=== Instructions to follow ===
Print the lines in the listing below that fall between the line with "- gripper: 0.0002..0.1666" and the line with "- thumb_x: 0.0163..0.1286", those two lines included, exactly as they stand and with nothing else.

=== Data extract ===
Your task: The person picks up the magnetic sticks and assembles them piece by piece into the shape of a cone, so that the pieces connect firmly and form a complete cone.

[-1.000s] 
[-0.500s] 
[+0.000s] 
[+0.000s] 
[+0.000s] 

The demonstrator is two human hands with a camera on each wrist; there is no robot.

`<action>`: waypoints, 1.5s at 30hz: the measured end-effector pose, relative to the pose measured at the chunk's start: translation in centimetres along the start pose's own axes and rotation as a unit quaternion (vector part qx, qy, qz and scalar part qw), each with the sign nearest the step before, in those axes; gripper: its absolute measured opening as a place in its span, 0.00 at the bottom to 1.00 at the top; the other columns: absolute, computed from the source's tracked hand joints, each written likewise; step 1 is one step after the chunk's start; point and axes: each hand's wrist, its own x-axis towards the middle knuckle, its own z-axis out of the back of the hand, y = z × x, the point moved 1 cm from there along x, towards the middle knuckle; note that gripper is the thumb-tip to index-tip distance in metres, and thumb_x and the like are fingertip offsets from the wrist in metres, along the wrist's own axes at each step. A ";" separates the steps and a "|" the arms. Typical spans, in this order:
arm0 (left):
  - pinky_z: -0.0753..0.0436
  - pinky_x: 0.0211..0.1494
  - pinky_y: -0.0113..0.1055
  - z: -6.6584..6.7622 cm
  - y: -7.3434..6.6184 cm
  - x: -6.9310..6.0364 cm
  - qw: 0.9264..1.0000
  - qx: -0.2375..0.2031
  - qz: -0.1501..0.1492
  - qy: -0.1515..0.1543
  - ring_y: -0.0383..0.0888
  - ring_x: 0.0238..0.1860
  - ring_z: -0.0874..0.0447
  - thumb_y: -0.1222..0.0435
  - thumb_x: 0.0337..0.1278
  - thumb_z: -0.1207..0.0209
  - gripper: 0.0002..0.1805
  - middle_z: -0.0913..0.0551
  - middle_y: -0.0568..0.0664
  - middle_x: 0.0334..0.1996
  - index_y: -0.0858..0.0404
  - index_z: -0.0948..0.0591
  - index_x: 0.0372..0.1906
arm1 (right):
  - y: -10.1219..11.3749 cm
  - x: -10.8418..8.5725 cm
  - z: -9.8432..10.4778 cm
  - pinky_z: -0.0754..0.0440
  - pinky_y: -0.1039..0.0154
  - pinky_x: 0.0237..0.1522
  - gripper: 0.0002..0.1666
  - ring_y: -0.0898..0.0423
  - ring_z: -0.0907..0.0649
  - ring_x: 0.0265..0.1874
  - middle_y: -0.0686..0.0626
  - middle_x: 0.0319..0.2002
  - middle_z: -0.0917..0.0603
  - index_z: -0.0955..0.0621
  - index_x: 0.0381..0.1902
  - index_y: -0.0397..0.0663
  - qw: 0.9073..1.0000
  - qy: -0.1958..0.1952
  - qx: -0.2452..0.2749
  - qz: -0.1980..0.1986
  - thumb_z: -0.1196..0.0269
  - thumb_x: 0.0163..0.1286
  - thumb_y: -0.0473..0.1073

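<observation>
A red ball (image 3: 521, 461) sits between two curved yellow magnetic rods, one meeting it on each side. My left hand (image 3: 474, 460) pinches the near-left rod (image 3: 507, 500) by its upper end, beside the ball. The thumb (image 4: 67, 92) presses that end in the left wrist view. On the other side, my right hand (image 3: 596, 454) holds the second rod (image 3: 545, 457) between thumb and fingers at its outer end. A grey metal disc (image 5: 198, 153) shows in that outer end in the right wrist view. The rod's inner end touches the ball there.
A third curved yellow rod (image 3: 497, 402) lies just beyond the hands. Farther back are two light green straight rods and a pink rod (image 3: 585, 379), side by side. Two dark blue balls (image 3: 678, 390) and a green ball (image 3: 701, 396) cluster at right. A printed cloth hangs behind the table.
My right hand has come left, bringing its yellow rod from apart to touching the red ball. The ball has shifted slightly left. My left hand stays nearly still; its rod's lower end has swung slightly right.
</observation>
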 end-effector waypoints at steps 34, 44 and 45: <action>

=== Your solution ===
  - gripper: 0.0002..0.1666
  - ring_y: -0.0898..0.0423
  - ring_z: -0.0907..0.0649
  - ring_x: 0.0265..0.1874
  - middle_y: -0.0686..0.0626
  - middle_x: 0.0319..0.2002
  - middle_z: -0.0917..0.0603
  - index_z: -0.0955..0.0621
  - index_x: 0.0381..0.1902
  - index_y: -0.0397..0.0663
  - qw: 0.9073..1.0000
  - qy: -0.1958..0.1952
  - qx: -0.2452..0.2749
  - qz: -0.1980..0.1986
  - thumb_z: -0.1196..0.0269
  - thumb_x: 0.0163..0.1286

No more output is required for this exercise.